▶ _Exercise brief_
In the records, find every line with the word "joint" and copy it out.

▶ _Collected data_
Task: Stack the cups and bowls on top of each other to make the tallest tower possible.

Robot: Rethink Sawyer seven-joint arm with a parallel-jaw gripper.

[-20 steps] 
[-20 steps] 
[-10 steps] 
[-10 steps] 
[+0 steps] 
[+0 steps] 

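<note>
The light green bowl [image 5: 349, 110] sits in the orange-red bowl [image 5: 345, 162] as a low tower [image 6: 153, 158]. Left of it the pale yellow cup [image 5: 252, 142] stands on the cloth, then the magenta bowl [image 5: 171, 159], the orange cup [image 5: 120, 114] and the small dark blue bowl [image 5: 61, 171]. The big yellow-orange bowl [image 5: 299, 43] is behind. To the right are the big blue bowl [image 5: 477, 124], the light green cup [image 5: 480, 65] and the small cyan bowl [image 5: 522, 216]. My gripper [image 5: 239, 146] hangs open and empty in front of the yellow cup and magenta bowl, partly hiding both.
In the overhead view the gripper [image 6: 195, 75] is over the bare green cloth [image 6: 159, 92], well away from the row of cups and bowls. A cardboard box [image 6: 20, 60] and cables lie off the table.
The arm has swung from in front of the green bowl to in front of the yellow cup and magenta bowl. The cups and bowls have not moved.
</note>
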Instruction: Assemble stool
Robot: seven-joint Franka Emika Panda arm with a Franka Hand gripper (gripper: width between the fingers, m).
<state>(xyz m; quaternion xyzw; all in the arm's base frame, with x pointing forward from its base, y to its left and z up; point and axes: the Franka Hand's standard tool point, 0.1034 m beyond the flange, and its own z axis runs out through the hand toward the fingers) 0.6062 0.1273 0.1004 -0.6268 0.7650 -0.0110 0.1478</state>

▶ _Answer_
Robot: Rethink Sawyer seven-joint arm with a parallel-jaw gripper.
Robot: seven-joint Franka Emika Panda arm with a Franka Hand gripper (gripper: width between the fingers, m).

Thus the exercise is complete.